There several factors that result in a home that more resembles an army barrack than a spreading oak tree.

  • It was the way you were raised and the way parenting was modeled.
  • Everyone has anxiety and it is intended create control behavior. The more control you exert, the less anxiety. Since your family is dependent on you, they cannot easily escape from your need for control.
  • You have labeled yourself as the parent and somehow you have a responsibility to “raise your child” properly. I read a book, Parent Effectiveness Training when my son was young and thank goodness I read it so early. The book had a major impact on my life. One core principle is that the label of “child” disappears, and it becomes a human-to-human interaction. Prior to reading it, my obsession was discipline and control and I was highly critical of “permissive parents.”
  • All of these family issues are dramatically magnified if one or both parents are suffering from chronic mental or physical pain. You are trapped, angry, and awareness of other’s needs is blocked. It is the essence of abuse.

 

Awareness

All of the healing process begins with awareness of what is happening in the current moment. What is your family environment like now? Each half of the couple needs to write it down and compare notes. If you can’t have a civil conversation, then you already have your answer. Anger that is often front and center will also block constructive dialogue.

Moving forward

What kind of family life would you like to create? What is your vision. This step should be done as a couple.

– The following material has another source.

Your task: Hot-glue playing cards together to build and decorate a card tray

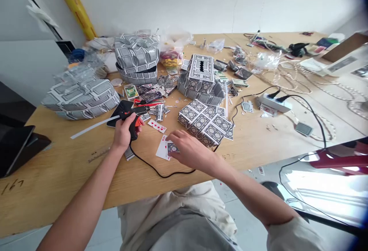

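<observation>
My left hand [124, 131] is wrapped around the grip of a black glue gun [134, 114] with an orange trigger. A long white glue stick [94, 127] sticks out of its back end, and its nozzle points right. My right hand [186, 148] reaches down with bent fingers at a small dark-patterned card piece [173, 147], its fingertips closed on it. Beneath that piece lie face-up playing cards [161, 149]. A single red-suited playing card [156, 125] rests between the hands. Just beyond my right hand stands a box covered in patterned cards [204, 122].
Behind are a slotted card-covered box [201, 69], a lidded woven basket [138, 59] and a plastic-wrapped one [83, 97]. A red cutter [149, 102] lies among card scraps. The black cord [161, 175] loops in front of my hands. At right sits a power strip [274, 102].
</observation>
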A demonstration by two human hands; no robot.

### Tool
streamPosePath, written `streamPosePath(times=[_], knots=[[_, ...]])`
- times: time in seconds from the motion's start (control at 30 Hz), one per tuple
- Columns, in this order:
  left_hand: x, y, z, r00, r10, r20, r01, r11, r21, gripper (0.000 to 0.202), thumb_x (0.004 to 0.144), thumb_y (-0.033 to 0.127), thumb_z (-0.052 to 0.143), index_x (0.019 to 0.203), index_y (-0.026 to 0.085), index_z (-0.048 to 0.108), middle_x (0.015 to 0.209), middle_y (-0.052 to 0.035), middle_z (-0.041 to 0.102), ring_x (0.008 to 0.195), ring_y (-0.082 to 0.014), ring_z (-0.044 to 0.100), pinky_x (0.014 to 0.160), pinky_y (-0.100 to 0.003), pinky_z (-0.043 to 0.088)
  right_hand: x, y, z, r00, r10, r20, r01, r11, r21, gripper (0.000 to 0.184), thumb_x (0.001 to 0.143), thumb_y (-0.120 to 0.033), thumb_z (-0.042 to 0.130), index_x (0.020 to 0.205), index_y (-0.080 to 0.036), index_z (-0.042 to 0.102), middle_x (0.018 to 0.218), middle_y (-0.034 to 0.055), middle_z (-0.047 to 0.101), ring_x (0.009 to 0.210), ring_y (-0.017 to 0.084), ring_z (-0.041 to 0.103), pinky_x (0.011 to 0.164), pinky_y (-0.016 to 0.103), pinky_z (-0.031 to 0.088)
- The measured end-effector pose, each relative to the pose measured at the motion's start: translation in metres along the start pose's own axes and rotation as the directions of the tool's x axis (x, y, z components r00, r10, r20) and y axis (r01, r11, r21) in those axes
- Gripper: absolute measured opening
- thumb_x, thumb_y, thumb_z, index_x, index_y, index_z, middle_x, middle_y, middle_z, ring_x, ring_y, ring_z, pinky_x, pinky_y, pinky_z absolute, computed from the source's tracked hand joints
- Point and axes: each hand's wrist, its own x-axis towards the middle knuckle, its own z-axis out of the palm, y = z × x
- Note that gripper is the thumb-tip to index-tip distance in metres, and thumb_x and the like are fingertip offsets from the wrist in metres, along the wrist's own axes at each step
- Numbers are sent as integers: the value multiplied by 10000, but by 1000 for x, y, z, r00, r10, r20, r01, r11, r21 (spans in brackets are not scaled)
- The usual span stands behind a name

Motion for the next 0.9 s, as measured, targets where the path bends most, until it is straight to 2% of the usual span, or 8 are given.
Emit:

How do you want to accomplish it and what is the timeline? What doesn’t work is waiting your pain to first resolve. Every day your family is encompassed by anger, it is damaging them.

Any and every person has the capacity to thrive and move forward when starting from a strong foundation based on love, support, laughter, safety, and play. Eventual successes will be more sustained. One is also able to enjoy life.

It has been known for decades that employees thrive in this kind of work environment. Why not allow your family to thrive?

  1. Anda RF, et al. The enduring effects of abuse and related adverse experiences in childhood. A convergence of evidence from neurobiology and epidemiology. European Archives of Psychiatry and Clinical Neuroscience (2006); 256: 174–186.